De l’administration et de la responsabilité du vétérinaire - La Semaine Vétérinaire n° 1821 du 27/09/2019
La Semaine Vétérinaire n° 1821 du 27/09/2019

JUSTICE ORDINALE

ACTU

Auteur(s) : MICHAELLA IGOHO-MORADEL 

L’administration des médicaments par le détenteur des animaux doit être faite sous la responsabilité personnelle du vétérinaire, rappelle la Chambre nationale de discipline, dans une décision rendue en avril 2019.

Le docteur vétérinaire A a méconnu ses obligations relatives au bon usage des médicaments », déclare la Chambre nationale de discipline dans une décision rendue le 18 avril dernier. L’affaire concerne le praticien A, accusé d’avoir enfreint les dispositions du Code rural et de la pêche maritime et du Code de la santé en rédigeant des ordonnances non conformes et par une mauvaise pratique d’utilisation des médicaments. En première instance, la chambre régionale de discipline l’a suspendu temporairement du droit d’exercer la profession pour une durée de six mois sur tout le territoire national, assortie du sursis pour une durée de quatre mois. En appel, la Chambre nationale de discipline confirme cette sanction. Tout part d’un contrôle mené en 2013 dans un élevage de lapins suivi par le Dr A.

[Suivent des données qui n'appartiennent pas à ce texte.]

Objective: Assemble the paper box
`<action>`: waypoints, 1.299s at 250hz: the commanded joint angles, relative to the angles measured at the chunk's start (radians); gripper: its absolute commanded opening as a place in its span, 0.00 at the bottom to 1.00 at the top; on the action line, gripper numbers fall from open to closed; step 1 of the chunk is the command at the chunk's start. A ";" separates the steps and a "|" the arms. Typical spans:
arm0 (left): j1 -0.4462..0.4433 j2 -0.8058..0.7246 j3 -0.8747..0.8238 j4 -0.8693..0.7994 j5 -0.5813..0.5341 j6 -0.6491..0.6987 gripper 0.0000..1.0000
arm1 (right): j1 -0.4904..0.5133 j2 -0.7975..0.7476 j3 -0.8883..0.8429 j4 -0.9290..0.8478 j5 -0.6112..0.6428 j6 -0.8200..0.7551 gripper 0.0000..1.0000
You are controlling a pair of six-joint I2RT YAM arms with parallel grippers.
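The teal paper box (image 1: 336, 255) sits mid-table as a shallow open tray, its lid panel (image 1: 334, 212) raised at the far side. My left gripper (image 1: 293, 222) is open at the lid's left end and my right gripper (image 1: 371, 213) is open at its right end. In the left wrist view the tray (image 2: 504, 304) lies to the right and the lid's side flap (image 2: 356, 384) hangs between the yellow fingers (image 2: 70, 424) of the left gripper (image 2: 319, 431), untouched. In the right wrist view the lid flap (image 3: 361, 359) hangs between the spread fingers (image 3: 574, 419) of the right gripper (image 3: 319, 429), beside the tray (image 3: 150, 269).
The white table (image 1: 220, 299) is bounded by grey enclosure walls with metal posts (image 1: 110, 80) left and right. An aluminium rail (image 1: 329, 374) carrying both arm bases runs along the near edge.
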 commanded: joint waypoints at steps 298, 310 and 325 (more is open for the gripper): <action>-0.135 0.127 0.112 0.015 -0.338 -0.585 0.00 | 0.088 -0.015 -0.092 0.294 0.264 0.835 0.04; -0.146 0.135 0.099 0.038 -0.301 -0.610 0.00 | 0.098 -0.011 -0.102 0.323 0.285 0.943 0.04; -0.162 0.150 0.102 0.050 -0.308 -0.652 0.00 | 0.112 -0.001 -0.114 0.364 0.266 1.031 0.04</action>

Une prescription très supérieure

Lors de leur visite, les inspecteurs ont trouvé 19 ordonnances rédigées par ce praticien « prescrivant invariablement 3 t d’aliments médicamenteux contenant des antibiotiques, quel que soit le nombre d’animaux des lots concernés. Deux de ces ordonnances ont été signées à un jour d’intervalle pour le même lot d’animaux avec une prescription identique ». Pour les services de contrôle, les quantités prescrites étaient beaucoup trop importantespour le nombre d’animaux des divers lots. Par ailleurs, lors de cette même visite, les inspecteurs ont constaté l’existence d’une ordonnance prescrivant du Draxxin® dont l’utilisation était laissée à l’éleveur. Sur la rédaction de ces ordonnances, la Chambre nationale de discipline observe que « la prescription d’une quantité d’aliments médicamenteux très supérieure aux besoins des bandes visées par les ordonnances conduit à des surdosages, la concentration de médicament dépassant ainsi ce qui est préconisé au résumé des caractéristiques du produit concerné (le RCP) ». Pour la juridiction disciplinaire d’appel n’est pas recevable l’explication du Dr A selon laquelle le fournisseur de l’élevage refuserait de livrer une quantité d’aliments médicamenteux inférieure à 3 t.

La chambre retient ainsi que le vétérinaire accusé a « aliéné sa liberté de prescription ». La juridiction ordinale ajoute que le Dr A a méconnu les exigences de forme des ordonnances imposées par l’article R.5141-111 du Code de la santé publique, notamment quant à l’identification des animaux destinataires des spécialités prescrites.

Une source d’erreur pour l’éleveur

Face à la chambre, la ligne de défense du praticien ne fera pas mouche. En effet, elle retient que la rédaction de certaines ordonnances pouvait être une source d’erreur pour l’éleveur. Elle rappelle, concernant Draxxin®, « qu’un tel médicament dépourvu d’autorisation de mise sur le marché peut être administré par le détenteur des animaux ». Elle souligne que cela doit être fait sous la responsabilité personnelle du vétérinaire. « En ce cas, celui-ci ne peut s’exonérer de ses obligations en invoquant la faculté laissée à l’éleveur de pratiquer certains actes infirmiers. » La Chambre nationale de discipline retient également que le Dr A aurait dû s’assurer préalablement que l’éleveur était en mesure de respecter sa prescription et des conditions satisfaisantes d’administration. Selon elle, le praticien a méconnu ses obligations relatives au bon usage des médicaments.